* [Task requirements] Using the records that appear below, write out exactly the lines from the one with "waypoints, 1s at" through the one with "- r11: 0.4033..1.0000", keeping both end lines.

>>>>

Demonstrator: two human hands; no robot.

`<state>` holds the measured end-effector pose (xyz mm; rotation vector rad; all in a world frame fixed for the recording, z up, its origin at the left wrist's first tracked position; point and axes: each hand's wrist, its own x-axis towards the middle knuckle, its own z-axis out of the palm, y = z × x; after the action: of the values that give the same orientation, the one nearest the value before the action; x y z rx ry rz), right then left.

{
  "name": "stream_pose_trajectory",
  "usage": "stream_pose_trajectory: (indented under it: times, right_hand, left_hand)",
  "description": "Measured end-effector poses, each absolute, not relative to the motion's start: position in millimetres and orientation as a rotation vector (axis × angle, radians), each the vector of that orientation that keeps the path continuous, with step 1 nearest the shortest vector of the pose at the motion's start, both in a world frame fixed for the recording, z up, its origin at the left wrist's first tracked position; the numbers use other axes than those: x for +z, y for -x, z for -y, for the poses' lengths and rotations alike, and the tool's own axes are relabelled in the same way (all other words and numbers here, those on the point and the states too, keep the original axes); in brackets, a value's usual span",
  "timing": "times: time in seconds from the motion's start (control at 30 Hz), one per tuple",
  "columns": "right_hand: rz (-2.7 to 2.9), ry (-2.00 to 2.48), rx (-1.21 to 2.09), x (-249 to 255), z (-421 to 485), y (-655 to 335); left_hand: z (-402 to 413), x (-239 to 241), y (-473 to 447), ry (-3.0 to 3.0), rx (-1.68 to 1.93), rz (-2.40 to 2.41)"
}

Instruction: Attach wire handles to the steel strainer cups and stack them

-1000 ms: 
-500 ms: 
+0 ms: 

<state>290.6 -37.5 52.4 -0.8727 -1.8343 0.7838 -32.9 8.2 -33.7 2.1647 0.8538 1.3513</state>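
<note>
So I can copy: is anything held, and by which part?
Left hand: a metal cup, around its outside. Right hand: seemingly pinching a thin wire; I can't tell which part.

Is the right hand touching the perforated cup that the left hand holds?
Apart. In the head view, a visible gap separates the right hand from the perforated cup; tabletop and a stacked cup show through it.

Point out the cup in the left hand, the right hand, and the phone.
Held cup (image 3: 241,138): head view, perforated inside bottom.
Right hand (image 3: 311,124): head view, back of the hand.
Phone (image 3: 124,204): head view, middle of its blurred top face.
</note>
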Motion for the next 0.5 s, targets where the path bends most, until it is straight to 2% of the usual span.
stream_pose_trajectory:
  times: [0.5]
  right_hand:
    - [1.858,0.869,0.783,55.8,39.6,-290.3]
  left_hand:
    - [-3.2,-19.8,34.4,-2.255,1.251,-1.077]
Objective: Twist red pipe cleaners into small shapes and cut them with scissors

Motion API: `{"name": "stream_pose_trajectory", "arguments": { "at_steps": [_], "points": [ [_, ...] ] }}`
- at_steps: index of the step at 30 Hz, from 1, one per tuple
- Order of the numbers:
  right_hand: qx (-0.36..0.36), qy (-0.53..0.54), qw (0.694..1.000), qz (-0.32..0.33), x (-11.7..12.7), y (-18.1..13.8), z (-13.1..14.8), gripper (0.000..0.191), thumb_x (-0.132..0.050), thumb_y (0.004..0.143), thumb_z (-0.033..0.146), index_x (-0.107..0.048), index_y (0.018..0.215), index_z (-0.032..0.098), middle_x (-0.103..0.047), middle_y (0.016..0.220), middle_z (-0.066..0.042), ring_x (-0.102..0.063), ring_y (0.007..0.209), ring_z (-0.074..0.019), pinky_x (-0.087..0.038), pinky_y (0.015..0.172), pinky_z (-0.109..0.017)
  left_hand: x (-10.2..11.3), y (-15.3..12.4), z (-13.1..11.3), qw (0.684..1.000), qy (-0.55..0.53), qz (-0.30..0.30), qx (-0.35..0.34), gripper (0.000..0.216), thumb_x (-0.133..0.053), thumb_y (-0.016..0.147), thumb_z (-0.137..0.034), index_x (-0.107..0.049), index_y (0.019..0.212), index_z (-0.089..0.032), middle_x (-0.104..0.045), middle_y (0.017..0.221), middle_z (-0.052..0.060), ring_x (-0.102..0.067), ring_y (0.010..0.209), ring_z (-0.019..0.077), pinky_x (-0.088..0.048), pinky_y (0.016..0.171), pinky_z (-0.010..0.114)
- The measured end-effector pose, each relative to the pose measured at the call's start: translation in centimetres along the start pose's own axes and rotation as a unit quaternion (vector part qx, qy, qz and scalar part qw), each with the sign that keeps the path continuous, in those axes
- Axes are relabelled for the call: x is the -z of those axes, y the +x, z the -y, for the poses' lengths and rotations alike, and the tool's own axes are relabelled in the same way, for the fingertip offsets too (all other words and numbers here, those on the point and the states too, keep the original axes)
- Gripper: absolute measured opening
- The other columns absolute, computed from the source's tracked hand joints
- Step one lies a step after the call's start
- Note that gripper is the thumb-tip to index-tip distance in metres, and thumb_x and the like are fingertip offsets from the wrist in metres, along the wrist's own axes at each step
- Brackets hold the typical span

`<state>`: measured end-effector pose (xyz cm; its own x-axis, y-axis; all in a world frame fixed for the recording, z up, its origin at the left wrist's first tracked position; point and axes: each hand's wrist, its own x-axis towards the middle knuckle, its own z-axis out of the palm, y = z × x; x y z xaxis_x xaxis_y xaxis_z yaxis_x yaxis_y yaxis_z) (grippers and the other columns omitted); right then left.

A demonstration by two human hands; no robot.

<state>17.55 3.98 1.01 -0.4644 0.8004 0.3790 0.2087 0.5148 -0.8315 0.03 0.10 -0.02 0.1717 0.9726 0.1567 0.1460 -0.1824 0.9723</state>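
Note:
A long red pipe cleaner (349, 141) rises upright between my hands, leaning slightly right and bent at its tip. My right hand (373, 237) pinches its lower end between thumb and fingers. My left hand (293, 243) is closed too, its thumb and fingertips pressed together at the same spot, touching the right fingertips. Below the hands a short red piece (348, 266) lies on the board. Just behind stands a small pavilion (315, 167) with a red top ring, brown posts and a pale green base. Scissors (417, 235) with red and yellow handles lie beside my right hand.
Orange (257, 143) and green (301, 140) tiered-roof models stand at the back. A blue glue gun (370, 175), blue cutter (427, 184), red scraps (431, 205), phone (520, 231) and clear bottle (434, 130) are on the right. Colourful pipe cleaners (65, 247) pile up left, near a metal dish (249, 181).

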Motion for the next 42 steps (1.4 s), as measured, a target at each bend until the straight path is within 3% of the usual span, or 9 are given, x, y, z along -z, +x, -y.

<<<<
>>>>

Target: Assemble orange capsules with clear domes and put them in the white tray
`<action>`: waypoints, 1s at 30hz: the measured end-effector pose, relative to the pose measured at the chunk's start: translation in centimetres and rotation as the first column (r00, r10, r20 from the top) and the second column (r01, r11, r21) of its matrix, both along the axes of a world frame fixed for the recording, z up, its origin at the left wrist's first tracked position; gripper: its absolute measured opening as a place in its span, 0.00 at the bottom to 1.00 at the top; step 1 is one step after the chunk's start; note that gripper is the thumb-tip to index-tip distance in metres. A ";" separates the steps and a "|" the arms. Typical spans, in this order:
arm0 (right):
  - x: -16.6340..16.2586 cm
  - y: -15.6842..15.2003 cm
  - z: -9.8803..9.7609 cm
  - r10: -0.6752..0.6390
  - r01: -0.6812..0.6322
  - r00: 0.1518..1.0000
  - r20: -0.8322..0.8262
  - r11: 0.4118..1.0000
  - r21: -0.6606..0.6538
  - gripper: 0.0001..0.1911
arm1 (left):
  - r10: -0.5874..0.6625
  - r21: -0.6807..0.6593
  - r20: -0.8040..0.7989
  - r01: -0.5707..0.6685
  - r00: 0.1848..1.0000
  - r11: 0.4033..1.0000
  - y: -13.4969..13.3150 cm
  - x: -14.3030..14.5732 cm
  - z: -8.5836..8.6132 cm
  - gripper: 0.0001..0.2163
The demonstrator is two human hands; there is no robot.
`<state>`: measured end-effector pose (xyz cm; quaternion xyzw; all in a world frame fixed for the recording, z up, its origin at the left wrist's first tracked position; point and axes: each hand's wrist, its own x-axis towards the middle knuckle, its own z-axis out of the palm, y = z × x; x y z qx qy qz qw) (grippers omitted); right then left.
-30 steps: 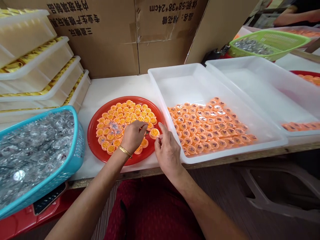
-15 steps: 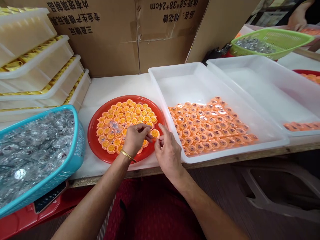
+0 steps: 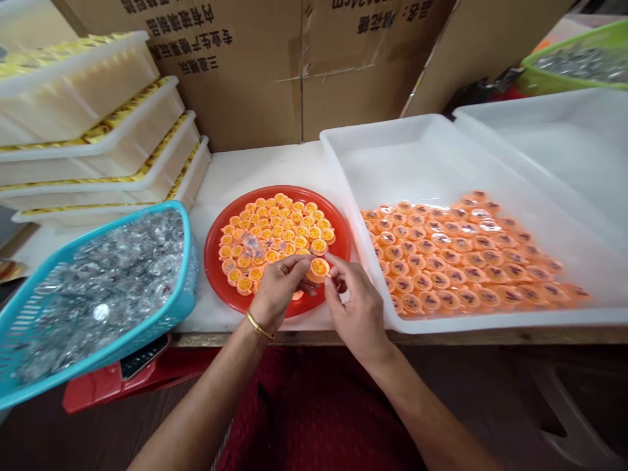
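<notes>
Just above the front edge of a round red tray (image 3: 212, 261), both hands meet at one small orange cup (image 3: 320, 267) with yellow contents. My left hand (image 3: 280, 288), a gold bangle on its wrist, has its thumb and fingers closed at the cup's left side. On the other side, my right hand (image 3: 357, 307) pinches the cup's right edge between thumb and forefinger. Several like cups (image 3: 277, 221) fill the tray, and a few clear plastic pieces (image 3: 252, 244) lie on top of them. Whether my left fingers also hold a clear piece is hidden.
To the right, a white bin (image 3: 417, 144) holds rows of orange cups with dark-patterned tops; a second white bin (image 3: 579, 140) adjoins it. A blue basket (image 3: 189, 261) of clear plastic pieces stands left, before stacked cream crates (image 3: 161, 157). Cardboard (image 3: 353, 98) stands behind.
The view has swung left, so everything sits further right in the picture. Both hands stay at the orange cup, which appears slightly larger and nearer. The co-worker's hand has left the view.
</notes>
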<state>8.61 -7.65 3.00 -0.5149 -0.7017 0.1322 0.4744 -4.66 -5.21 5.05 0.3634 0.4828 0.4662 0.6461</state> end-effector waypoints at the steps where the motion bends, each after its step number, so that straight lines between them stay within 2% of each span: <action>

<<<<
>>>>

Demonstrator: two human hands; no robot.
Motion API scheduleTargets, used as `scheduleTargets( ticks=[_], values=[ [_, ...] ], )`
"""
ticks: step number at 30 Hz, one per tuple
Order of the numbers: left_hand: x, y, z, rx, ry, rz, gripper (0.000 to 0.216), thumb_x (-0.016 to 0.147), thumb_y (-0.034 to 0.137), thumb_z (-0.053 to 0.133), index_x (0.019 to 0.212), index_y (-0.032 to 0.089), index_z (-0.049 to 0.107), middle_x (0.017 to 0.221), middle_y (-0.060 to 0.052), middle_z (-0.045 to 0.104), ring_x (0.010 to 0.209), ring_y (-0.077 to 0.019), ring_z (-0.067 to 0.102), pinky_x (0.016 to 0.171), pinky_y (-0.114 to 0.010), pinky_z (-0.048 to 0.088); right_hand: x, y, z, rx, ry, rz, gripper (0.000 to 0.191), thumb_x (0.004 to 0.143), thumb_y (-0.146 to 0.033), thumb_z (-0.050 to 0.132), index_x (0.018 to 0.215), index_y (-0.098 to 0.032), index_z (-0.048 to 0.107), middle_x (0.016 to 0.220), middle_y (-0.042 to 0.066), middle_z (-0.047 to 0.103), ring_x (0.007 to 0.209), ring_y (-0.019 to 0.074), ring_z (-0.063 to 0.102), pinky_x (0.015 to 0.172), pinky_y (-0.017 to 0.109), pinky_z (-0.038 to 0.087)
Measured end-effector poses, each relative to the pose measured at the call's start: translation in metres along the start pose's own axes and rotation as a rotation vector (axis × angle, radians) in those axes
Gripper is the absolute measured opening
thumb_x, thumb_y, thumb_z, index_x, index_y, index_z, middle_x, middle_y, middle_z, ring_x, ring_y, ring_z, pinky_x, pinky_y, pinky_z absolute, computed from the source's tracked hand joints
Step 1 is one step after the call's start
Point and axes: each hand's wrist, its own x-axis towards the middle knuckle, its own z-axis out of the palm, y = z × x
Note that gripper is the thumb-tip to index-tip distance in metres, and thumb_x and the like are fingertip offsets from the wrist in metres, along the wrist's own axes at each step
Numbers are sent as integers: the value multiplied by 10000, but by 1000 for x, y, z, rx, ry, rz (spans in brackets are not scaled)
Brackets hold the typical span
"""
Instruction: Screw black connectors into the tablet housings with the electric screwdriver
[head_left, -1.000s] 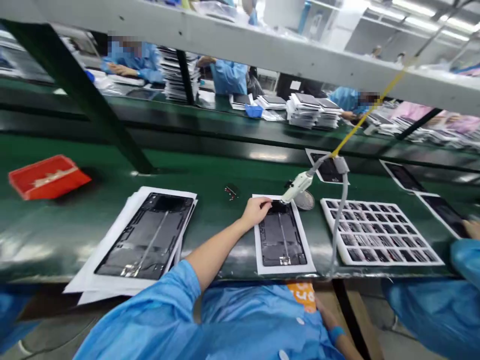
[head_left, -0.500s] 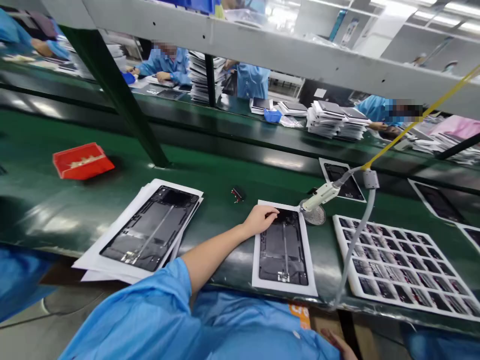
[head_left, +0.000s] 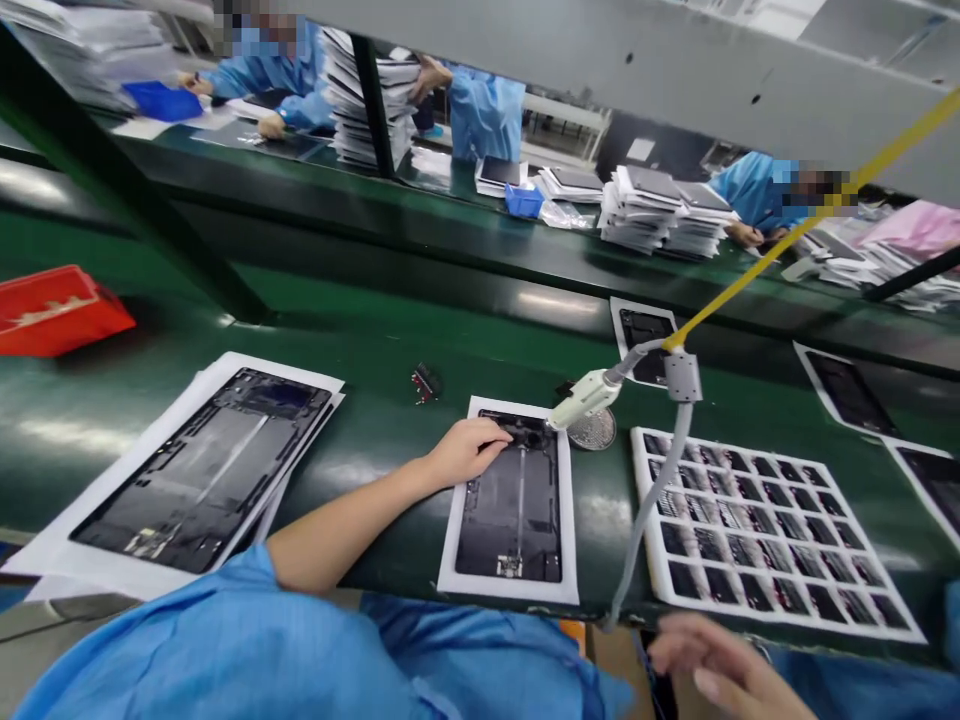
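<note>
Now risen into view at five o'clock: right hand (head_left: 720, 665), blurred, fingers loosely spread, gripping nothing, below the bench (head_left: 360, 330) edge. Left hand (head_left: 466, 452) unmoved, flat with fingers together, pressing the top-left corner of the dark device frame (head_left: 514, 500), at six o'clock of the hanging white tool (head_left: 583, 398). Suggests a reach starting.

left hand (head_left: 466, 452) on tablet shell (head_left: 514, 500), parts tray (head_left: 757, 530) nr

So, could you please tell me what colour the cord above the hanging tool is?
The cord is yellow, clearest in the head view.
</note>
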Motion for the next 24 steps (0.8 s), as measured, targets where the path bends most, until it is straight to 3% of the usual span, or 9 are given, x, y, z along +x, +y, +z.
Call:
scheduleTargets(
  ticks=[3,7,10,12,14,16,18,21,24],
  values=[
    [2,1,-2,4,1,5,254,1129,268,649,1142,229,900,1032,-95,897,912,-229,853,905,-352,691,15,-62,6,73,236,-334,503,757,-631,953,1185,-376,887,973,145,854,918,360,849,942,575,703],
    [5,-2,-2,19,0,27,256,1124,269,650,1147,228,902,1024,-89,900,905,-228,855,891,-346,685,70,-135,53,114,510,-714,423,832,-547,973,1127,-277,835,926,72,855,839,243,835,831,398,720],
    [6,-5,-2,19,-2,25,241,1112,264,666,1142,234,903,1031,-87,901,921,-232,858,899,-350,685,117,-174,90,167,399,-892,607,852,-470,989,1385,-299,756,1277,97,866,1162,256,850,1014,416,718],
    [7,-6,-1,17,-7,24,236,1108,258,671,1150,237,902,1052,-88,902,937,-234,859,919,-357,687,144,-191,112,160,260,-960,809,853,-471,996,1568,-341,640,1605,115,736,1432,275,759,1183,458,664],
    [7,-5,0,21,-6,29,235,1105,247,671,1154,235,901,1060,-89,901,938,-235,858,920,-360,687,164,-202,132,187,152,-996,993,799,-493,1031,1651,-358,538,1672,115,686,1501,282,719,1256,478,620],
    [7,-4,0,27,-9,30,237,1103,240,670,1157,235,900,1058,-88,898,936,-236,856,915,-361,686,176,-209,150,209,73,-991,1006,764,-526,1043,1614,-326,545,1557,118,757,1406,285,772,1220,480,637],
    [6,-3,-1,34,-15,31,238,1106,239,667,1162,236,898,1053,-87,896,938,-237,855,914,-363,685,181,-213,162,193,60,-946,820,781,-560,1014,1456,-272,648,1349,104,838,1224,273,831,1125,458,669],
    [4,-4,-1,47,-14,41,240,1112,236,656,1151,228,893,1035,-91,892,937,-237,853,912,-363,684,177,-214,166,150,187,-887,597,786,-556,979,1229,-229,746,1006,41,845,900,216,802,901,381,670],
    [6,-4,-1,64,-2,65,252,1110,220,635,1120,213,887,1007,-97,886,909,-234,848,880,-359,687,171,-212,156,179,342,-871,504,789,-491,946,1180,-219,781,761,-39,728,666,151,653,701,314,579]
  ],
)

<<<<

* [Expected answer]
`<action>`: waypoints, 1s at 30hz: the measured end-effector pose, relative to the pose measured at the chunk's start: translation in centimetres and rotation as the first column (r00, r10, r20 from the top) and the second column (r01, r11, r21) of its matrix, both along the axes of a world frame fixed for the recording, z up, its origin at the left wrist's first tracked position; gripper: its absolute measured opening as a place in its span, 0.00 at the bottom to 1.00 at the top; step 1 is one step after the chunk's start; note that gripper is the thumb-tip to index-tip distance in metres. A ";" separates the steps and a "|" the arms. Typical spans, in this order:
arm0 (right):
  - x: -16.6340..16.2586 cm
  - y: -15.6842..15.2003 cm
  - z: -9.8803..9.7609 cm
  - r10: -0.6752..0.6390
  - r01: -0.6812..0.6322
  - r00: 0.1518..1.0000
  - r20: -0.8322..0.8262
  - r11: 0.4118..1.0000
  - r21: -0.6606..0.6538
  - gripper: 0.0001..0.1911
arm1 (left):
  - r10: -0.5874..0.6625
  - r21: -0.6807..0.6593
  - r20: -0.8040..0.7989
  - r01: -0.5707..0.6685
  - r00: 0.1848..1.0000
  - r11: 0.4033..1.0000

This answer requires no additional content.